Items listed in a dataset
==============================

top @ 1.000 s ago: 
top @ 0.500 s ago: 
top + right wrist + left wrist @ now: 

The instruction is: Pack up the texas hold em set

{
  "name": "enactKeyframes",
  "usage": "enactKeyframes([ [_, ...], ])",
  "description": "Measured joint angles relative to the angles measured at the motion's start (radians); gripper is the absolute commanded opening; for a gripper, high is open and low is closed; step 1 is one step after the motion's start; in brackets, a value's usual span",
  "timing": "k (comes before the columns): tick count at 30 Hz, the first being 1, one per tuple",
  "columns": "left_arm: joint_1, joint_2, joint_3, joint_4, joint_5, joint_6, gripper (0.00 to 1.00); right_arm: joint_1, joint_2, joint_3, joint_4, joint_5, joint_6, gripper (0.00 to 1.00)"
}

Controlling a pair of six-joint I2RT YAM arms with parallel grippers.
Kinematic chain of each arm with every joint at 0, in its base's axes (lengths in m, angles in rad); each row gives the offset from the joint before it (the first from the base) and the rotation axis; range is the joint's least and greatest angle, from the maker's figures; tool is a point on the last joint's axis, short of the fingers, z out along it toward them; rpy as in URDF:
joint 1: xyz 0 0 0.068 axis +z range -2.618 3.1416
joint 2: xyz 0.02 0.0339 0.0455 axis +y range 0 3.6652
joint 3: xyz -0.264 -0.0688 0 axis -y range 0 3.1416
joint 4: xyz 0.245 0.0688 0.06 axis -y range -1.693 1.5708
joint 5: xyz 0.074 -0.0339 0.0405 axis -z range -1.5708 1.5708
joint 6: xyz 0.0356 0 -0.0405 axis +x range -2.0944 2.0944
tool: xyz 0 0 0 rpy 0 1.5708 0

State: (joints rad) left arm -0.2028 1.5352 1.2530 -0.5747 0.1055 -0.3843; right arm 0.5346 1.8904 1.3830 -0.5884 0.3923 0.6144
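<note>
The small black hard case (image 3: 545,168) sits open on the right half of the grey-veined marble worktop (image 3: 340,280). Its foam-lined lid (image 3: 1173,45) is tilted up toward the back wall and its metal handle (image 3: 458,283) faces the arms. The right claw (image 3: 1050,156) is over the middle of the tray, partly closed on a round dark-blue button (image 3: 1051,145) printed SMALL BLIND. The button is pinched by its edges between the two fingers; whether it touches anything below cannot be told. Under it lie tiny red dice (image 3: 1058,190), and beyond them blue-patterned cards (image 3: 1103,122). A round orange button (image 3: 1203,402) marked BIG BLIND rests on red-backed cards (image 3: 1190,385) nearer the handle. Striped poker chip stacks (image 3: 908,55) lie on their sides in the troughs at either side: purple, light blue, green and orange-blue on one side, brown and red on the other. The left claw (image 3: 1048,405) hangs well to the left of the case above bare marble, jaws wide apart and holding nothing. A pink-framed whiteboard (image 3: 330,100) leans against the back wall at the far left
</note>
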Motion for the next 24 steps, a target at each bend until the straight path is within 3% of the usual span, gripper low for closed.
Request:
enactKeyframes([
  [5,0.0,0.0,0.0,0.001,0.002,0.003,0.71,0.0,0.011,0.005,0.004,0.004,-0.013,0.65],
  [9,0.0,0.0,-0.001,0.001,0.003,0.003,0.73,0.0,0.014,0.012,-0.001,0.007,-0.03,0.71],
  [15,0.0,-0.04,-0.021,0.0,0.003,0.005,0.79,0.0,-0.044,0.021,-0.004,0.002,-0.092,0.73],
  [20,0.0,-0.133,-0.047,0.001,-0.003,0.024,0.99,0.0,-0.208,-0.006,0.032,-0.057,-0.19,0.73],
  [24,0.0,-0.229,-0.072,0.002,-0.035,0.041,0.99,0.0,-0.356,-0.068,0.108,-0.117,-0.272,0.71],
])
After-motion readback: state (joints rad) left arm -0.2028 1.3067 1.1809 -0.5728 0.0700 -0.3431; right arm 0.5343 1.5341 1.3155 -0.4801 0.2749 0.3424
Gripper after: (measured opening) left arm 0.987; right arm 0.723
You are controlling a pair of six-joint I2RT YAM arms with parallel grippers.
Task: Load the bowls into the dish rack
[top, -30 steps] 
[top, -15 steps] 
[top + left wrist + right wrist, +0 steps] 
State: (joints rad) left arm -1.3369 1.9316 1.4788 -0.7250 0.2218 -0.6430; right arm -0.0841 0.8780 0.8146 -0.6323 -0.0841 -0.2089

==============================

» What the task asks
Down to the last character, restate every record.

» Your solution
top @ 1.000 s ago: 
top @ 0.500 s ago: 
top + right wrist + left wrist @ now: 

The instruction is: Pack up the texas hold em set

{
  "name": "enactKeyframes",
  "usage": "enactKeyframes([ [_, ...], ])",
  "description": "Measured joint angles relative to the angles measured at the motion's start (radians); gripper is the absolute commanded opening; for a gripper, high is open and low is closed; step 1 is one step after the motion's start; in brackets, a value's usual span",
  "timing": "k (comes before the columns): tick count at 30 Hz, the first being 1, one per tuple",
  "columns": "left_arm: joint_1, joint_2, joint_3, joint_4, joint_5, joint_6, gripper (0.00 to 1.00); right_arm: joint_1, joint_2, joint_3, joint_4, joint_5, joint_6, gripper (0.00 to 1.00)"
}

Controlling a pair of six-joint I2RT YAM arms with parallel grippers.
Kinematic chain of each arm with every joint at 0, in its base's axes (lengths in m, angles in rad); each row gives the offset from the joint before it (the first from the base) and the rotation axis; range is the joint's least and greatest angle, from the maker's figures; tool is a point on the last joint's axis, short of the fingers, z out along it toward them; rpy as in URDF:
joint 1: xyz 0 0 0.068 axis +z range -2.618 3.1416
joint 2: xyz 0.02 0.0339 0.0455 axis +y range 0 3.6652
joint 3: xyz -0.264 -0.0688 0 axis -y range 0 3.1416
joint 4: xyz 0.245 0.0688 0.06 axis -y range -1.693 1.5708
joint 5: xyz 0.074 -0.0339 0.0405 axis -z range -1.5708 1.5708
joint 6: xyz 0.0356 0 -0.0405 axis +x range -2.0944 2.0944
tool: xyz 0 0 0 rpy 0 1.5708 0

State: (joints rad) left arm -0.2028 1.5352 1.2530 -0.5747 0.1055 -0.3843; right arm 0.5346 1.8904 1.3830 -0.5884 0.3923 0.6144
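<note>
The small black hard case (image 3: 545,168) sits open on the right half of the grey-veined marble worktop (image 3: 340,280). Its foam-lined lid (image 3: 1173,45) is tilted up toward the back wall and its metal handle (image 3: 458,283) faces the arms. The right claw (image 3: 1050,156) is over the middle of the tray, partly closed on a round dark-blue button (image 3: 1051,145) printed SMALL BLIND. The button is pinched by its edges between the two fingers; whether it touches anything below cannot be told. Under it lie tiny red dice (image 3: 1058,190), and beyond them blue-patterned cards (image 3: 1103,122). A round orange button (image 3: 1203,402) marked BIG BLIND rests on red-backed cards (image 3: 1190,385) nearer the handle. Striped poker chip stacks (image 3: 908,55) lie on their sides in the troughs at either side: purple, light blue, green and orange-blue on one side, brown and red on the other. The left claw (image 3: 1048,405) hangs well to the left of the case above bare marble, jaws wide apart and holding nothing. A pink-framed whiteboard (image 3: 330,100) leans against the back wall at the far left
</note>
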Motion for the next 24 steps, a target at each bend until the straight path is within 3% of the usual span, gripper low for closed.
Request:
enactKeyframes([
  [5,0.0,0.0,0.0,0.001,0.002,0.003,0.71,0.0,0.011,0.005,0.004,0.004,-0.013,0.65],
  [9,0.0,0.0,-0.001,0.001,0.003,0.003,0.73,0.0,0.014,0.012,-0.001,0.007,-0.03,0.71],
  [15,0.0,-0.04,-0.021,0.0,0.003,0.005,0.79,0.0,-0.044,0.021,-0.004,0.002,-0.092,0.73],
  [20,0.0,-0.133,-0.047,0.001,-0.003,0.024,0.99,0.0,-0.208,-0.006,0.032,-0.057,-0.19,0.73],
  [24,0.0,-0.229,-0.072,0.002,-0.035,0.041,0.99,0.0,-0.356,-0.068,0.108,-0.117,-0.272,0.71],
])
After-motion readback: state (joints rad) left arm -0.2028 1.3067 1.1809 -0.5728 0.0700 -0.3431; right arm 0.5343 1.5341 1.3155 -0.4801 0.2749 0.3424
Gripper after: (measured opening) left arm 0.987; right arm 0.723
You are controlling a pair of six-joint I2RT YAM arms with parallel grippers.
Task: Load the bowls into the dish rack
[top, -30 steps] 
[top, -15 steps] 
[top + left wrist + right wrist, +0 steps] 
State: (joints rad) left arm -1.3369 1.9316 1.4788 -0.7250 0.2218 -0.6430; right arm -0.0841 0.8780 0.8146 -0.6323 -0.0841 -0.2089

No additional work is needed on this exercise.